S-Space College of Medicine/School of Medicine (의과대학/대학원) Dept. of Medicine (의학과) Journal Papers (저널논문_의학과)
Interpretation of personal genome sequencing data in terms of disease ranks based on mutual information
- Na, Young-Ji; Sohn, Kyung-Ah; Kim, Ju Han
- Issue Date
- BioMed Central
- BMC Medical Genomics, 8(Suppl 2):S4
- This is an Open Access article distributed under the terms of the Creative Commons
Attribution License (http://creativecommons.org/licenses/by/4.0), which permits unrestricted use, distribution, and reproduction in
any medium, provided the original work is properly cited.
The rapid advances in genome sequencing technologies have resulted in an unprecedented number of genome variations being discovered in humans. However, there has been very limited coverage of interpretation of the personal genome sequencing data in terms of diseases.
In this paper we present the first computational analysis scheme for interpreting personal genome data by simultaneously considering the functional impact of damaging variants and curated disease-gene association data. This method is based on mutual information as a measure of the relative closeness between the personal genome and diseases. We hypothesize that a higher mutual information score implies that the personal genome is more susceptible to a particular disease than other diseases.

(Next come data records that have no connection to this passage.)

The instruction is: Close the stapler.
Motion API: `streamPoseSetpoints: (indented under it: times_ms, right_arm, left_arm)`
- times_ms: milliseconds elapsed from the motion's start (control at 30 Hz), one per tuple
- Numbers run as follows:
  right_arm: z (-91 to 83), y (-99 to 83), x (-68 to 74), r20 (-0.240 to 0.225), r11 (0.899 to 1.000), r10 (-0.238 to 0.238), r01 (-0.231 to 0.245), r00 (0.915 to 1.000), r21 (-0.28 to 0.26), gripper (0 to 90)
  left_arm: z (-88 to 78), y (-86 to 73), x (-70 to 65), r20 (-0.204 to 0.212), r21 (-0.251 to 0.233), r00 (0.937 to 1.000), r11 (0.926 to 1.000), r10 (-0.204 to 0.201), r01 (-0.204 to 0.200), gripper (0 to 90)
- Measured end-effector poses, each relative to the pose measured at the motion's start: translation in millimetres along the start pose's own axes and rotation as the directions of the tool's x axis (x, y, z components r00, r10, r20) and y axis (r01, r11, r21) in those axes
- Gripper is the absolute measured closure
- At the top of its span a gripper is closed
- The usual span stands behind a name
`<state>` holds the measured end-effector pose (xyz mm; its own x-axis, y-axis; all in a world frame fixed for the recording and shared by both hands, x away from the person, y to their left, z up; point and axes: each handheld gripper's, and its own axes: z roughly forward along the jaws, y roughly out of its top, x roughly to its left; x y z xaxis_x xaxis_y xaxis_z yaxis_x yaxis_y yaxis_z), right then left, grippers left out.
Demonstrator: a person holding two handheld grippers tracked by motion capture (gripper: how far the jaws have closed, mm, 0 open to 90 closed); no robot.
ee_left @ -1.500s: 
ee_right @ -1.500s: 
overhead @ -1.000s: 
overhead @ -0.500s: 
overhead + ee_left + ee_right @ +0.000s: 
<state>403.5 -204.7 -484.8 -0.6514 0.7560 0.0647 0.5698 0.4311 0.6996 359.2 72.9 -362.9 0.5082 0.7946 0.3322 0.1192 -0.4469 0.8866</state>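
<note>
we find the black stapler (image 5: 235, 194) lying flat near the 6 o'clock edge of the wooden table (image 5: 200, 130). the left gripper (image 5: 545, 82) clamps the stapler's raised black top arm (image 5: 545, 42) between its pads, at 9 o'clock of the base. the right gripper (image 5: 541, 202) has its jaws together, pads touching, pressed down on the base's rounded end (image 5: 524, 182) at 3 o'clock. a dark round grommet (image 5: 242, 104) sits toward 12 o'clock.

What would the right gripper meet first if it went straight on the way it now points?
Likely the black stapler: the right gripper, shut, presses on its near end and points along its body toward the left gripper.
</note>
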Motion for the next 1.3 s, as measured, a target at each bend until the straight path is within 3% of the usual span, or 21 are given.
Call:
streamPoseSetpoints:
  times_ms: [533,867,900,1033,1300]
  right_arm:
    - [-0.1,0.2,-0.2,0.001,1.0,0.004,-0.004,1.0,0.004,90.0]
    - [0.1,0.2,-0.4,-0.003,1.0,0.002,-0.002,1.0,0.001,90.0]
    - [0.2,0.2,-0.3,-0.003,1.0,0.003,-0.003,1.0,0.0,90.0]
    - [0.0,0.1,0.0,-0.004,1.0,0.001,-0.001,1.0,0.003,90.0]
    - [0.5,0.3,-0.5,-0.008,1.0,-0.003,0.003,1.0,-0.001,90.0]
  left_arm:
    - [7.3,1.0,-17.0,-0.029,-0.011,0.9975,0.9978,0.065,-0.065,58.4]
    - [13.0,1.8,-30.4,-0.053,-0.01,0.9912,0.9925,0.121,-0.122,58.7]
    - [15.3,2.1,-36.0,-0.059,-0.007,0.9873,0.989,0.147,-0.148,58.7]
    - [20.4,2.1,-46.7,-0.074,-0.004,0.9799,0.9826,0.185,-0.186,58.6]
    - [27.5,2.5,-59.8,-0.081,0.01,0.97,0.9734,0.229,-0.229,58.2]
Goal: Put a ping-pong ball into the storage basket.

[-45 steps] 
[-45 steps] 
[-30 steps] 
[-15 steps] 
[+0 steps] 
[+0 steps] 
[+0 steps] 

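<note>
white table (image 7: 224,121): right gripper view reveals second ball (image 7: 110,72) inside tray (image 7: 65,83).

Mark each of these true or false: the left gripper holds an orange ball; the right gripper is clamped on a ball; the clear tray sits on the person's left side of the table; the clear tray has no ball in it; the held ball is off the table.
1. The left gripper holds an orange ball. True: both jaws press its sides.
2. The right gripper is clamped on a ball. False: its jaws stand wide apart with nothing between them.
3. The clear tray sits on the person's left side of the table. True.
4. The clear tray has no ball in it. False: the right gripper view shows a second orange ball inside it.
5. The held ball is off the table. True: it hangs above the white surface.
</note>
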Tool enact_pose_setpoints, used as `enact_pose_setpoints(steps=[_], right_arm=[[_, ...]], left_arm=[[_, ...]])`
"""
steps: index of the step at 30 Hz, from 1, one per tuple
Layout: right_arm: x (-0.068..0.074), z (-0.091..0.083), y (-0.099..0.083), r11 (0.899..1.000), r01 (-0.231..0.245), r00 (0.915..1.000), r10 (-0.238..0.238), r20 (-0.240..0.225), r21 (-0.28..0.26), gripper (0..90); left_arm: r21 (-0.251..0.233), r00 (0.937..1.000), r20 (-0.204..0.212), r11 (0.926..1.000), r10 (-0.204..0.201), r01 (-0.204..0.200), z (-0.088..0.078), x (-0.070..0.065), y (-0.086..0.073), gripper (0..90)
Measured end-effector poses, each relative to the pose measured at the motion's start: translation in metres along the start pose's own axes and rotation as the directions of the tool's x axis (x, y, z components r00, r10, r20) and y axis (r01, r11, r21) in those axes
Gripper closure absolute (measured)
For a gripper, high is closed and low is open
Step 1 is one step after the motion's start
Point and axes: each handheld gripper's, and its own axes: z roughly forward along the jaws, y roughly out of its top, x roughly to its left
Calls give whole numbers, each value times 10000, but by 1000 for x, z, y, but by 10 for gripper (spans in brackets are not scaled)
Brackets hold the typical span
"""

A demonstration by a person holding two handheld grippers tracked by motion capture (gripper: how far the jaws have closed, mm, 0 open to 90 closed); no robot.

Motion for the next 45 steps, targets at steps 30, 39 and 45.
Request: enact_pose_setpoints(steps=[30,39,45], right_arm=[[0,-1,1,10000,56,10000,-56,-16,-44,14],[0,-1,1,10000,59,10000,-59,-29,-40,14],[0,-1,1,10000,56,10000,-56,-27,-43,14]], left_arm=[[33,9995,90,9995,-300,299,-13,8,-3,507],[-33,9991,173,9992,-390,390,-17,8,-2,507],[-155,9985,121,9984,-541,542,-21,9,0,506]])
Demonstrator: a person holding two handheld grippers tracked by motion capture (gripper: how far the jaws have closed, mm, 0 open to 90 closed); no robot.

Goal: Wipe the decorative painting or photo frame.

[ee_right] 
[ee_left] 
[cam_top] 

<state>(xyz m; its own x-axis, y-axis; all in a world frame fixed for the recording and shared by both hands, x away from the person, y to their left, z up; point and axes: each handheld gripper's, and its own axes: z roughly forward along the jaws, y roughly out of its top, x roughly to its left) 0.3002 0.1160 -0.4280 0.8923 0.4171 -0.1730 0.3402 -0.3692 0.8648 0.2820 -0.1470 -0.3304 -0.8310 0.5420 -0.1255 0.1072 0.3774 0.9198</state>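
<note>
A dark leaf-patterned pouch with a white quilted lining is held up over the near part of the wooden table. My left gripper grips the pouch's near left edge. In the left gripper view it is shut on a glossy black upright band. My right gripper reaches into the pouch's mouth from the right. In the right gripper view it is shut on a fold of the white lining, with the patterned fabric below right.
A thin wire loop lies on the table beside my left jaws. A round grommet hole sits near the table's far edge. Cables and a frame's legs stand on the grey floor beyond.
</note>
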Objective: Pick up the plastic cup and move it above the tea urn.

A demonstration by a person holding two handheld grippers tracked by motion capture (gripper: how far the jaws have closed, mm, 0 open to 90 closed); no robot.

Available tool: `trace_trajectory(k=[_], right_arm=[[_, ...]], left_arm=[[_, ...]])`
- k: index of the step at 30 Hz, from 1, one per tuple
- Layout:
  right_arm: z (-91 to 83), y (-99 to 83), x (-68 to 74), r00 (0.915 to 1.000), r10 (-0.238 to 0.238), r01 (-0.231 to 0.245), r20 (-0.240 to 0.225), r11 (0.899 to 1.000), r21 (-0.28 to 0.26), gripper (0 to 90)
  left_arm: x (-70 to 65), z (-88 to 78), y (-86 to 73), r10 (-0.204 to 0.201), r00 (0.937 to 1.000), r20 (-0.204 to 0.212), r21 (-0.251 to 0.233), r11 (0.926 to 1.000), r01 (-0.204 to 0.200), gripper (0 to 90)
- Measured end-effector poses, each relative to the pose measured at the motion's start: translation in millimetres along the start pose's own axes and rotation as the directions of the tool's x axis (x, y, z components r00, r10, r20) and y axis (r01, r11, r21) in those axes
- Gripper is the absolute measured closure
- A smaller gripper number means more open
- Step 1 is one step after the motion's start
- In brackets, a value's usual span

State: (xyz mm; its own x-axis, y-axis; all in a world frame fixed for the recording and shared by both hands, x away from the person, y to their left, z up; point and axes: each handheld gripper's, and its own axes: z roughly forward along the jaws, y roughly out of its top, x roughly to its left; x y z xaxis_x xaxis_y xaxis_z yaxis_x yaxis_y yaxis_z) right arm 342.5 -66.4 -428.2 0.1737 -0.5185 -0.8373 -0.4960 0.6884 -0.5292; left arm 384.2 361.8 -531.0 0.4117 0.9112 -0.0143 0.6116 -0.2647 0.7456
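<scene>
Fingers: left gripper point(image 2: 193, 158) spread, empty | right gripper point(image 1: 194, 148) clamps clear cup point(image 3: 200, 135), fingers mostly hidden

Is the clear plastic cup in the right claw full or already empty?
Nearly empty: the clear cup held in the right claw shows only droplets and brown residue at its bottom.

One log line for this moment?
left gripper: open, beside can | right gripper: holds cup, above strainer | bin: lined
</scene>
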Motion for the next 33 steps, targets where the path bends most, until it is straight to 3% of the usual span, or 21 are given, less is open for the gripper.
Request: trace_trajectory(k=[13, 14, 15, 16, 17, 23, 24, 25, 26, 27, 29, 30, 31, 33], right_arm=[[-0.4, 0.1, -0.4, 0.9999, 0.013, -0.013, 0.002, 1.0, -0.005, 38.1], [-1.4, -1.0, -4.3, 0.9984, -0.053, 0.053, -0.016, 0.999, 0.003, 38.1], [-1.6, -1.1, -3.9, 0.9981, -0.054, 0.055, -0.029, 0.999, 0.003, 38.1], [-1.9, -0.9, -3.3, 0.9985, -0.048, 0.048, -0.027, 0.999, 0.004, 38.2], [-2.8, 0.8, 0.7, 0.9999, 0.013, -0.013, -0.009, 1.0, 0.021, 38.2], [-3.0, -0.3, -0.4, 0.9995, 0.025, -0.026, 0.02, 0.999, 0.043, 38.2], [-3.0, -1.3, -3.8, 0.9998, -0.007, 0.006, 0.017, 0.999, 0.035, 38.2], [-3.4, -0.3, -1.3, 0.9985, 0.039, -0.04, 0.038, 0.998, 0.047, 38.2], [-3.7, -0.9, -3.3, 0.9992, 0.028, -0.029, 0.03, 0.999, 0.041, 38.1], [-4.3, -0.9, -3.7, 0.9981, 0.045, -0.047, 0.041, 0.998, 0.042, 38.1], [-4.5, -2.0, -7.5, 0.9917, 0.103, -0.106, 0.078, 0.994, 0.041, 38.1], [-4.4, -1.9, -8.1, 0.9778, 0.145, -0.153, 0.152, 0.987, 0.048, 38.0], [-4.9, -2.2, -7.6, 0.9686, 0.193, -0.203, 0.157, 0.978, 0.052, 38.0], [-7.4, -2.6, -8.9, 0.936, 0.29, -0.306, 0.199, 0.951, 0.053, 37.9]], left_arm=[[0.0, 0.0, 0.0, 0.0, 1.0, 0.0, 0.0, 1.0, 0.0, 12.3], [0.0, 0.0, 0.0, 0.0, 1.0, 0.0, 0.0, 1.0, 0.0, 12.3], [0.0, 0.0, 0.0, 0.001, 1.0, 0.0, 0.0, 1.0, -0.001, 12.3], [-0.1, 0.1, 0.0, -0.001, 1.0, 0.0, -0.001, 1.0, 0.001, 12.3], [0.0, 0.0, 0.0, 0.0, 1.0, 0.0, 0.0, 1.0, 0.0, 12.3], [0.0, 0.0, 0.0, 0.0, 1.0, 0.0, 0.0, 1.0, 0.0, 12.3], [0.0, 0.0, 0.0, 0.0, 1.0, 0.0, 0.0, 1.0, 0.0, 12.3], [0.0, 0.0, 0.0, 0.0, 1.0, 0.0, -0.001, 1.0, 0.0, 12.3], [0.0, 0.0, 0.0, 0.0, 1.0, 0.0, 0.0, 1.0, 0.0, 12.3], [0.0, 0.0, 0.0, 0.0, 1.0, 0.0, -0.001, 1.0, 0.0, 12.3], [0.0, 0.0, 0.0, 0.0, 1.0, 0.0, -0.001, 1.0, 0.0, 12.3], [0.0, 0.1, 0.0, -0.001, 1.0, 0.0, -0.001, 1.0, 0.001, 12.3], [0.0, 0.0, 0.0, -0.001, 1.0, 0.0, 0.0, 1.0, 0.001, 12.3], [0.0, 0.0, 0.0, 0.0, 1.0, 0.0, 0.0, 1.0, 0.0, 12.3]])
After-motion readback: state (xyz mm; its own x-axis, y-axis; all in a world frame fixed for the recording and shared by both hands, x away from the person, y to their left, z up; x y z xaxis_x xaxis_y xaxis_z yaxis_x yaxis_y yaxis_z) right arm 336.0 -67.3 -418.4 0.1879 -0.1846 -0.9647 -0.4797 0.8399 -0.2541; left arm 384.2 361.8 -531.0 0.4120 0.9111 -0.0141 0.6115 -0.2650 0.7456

The method was applied to the sequencing data of 50 acute myeloid leukemia (AML) patients in The Cancer Genome Atlas. The utility of associations between a disease and the personal genome was explored using data of healthy (control) people obtained from the 1000 Genomes Project. The ranks of the disease terms in the AML patient group were compared with those in the healthy control group using "Leukemia, Myeloid, Acute" (C04.557.337.539.550) as the corresponding MeSH disease term.
The mutual information rank of the disease term was substantially higher in the AML patient group than in the healthy control group, which demonstrates that the proposed methodology can be successfully applied to infer associations between the personal genome and diseases.
Overall, the area under the receiver operating characteristics curve was significantly larger for the AML patient data than for the healthy controls. This methodology could contribute to consequential discoveries and explanations for mining personal genome sequencing data in terms of diseases, and have versatility with respect to genomic-based knowledge such as drug-gene and environmental-factor-gene interactions.